En los capítulos siguientes examinaré el contenido del credo. Lo escuchamos demasiado a menudo; nos lo sabemos de memoria; y su lenguaje es algo abstracto. Por eso es fácil que se nos escapen las implicaciones revolucionarias de lo que estamos diciendo. Con razón los judíos, los romanos y los persas —y tantos otros— han visto en el credo cristiano una amenaza para el orden social establecido. El credo nos amenaza a todos porque nos promete hacernos nuevos —reconfigurarnos a imagen de Cristo— y conformarnos para la vida del cielo mientras aún vivimos nuestra vida terrenal. Recoge el impulso de la intención original de Dios en el primer momento de la creación. Sus palabras solo son nuestro asentimiento.

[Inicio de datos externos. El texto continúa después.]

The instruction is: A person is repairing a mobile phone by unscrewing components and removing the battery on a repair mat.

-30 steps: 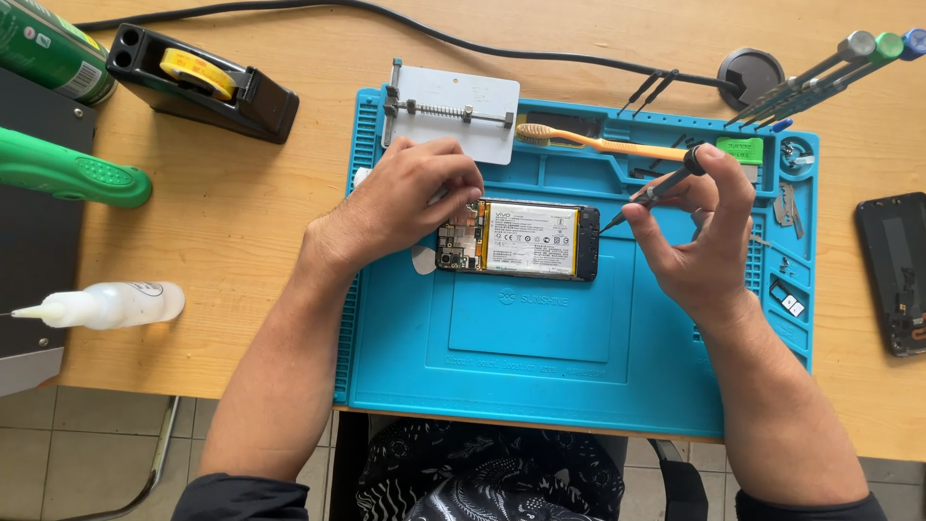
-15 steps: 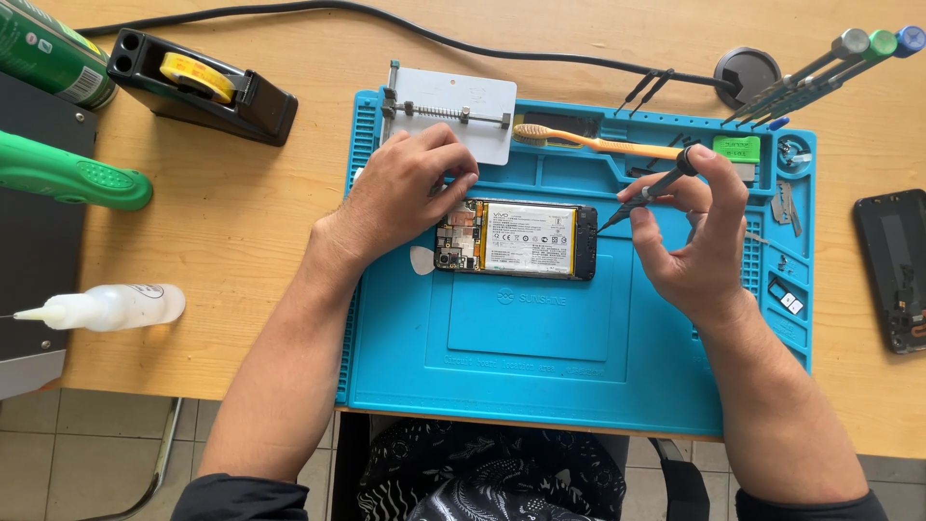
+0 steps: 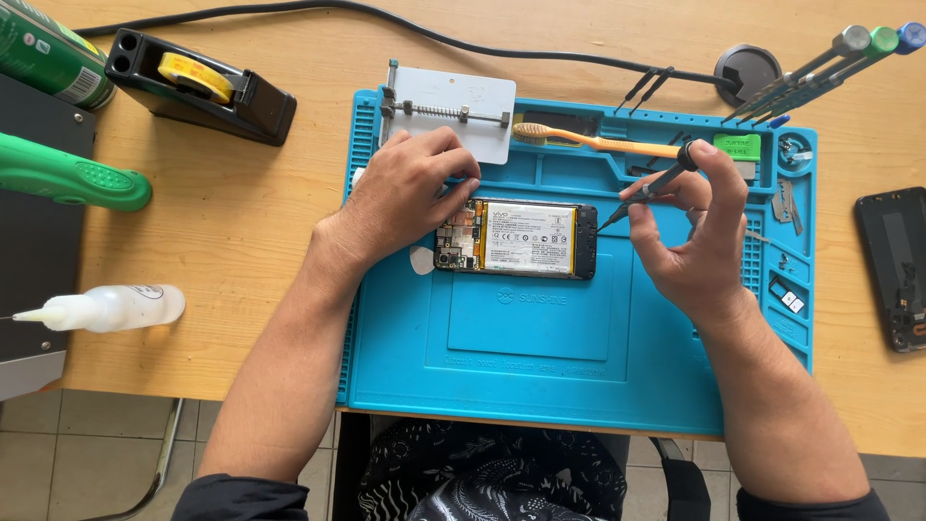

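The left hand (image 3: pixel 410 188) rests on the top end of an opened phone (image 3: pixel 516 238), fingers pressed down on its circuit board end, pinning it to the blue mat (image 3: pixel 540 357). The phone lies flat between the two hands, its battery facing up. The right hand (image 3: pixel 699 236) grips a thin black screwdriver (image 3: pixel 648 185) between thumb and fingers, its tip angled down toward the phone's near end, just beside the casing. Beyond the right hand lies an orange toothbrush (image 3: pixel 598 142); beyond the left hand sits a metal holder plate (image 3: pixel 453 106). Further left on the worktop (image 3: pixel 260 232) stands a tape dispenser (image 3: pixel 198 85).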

Para estudiar uno a uno los artículos del credo y escudriñar el significado más profundo de esas breves frases beberemos de las fuentes de la historia, la teología, la catequesis, los Padres, los Doctores, los papas y el magisterio ordinario de la Iglesia. Pero todo esto es secundario. Lo que espero es recuperar y exponer el carácter revolucionario del credo. Lo que quiero es que recordemos esa cualidad del credo que nos hace cristianos corrientes dispuestos a morir en defensa de un detalle tan insignificante como una iota.
Lo que deseo es que el credo nos haga —como ha hecho siempre— santos. En estas páginas es Cristo quien nos hace uno, en esa sagrada unidad que el credo afirma. Como nos revelan las Escrituras, el credo es nuestra respuesta más natural y más sobrenatural a su Palabra.